Triple-negative breast cancer (TNBC) is a highly heterogeneous disease defined by the absence of estrogen receptor (ER), progesterone receptor (PR), and human epidermal growth factor receptor 2 (HER-2), resulting in poor clinical outcomes and high mortality. The present study was aimed to evaluate the efficacy of Punicalagin (PCG), a polyphenol obtained from the Punica granatum, against TNBC. We evaluated the therapeutic potential of PCG in TNBC (MDA-MB-231, BT-20) and ER+(MCF-7) breast cancer cells. A dose-dependent inhibition of MDA-MB-231 cell proliferation was observed with PCG (12.5-100 µM).
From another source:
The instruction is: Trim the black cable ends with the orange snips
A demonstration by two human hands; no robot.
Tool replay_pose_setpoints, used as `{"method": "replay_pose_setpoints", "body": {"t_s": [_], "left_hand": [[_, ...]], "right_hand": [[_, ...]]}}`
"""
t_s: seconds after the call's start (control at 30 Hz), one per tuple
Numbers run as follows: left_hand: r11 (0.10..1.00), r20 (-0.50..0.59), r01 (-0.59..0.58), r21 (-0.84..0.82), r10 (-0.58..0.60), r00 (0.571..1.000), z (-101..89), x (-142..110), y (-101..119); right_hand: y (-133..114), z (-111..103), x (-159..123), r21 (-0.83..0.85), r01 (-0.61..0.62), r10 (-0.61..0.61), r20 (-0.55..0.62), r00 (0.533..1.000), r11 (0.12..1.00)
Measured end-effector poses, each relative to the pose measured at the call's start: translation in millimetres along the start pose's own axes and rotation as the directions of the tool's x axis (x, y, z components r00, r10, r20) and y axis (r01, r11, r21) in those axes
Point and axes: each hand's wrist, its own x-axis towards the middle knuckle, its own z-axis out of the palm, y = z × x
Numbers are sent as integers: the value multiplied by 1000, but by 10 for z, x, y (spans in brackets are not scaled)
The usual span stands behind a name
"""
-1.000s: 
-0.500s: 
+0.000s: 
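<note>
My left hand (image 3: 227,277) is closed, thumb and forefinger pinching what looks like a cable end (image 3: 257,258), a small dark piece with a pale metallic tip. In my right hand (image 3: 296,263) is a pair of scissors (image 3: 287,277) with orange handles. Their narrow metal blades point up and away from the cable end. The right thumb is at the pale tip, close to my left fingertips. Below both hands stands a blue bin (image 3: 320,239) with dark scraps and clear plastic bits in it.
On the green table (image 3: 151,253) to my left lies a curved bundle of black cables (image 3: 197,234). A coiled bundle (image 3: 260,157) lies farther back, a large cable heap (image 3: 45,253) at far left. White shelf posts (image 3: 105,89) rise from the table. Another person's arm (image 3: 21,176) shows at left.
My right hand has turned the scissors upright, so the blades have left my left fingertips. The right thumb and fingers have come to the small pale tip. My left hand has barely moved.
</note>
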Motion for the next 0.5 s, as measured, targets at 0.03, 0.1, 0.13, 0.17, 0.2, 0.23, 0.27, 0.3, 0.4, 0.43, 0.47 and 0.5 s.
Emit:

However, only 50 and 100 µM doses of PCG inhibited the growth of BT-20 and MCF-7 cells. PCG significantly increased mitochondrial ROS in TNBC cells and induced autophagy across all cell lines, as evidenced by an increase in autophagic vacuoles and a decrease in the ratio of LC3-II/LC3-I. PCG suppressed PI3K/Akt and activated phosphorylated c-Jun N-terminal kinase (p-JNK) signaling. Based on these findings, it can be concluded that PCG is capable of significantly inhibiting the proliferation of TNBC cells through the suppression of the PI3K/Akt pathway as well as the initiation of the JNK pathway. PCG could thus be potentially useful as a therapeutic agent for the treatment of TNBC.

Keywords

Acknowledgement

This work was supported by the Basic Research Lab Program (2022R1A4A1025557) through the National Research Foundation (NRF) of Korea, funded by the Ministry of Science and ICT. In addition, this study was also supported by the "Regional Innovation Strategy (RIS)" through the National Research Foundation of Korea (NRF) funded by the Ministry of Education (MOE; 2021RIS-001) in 2024.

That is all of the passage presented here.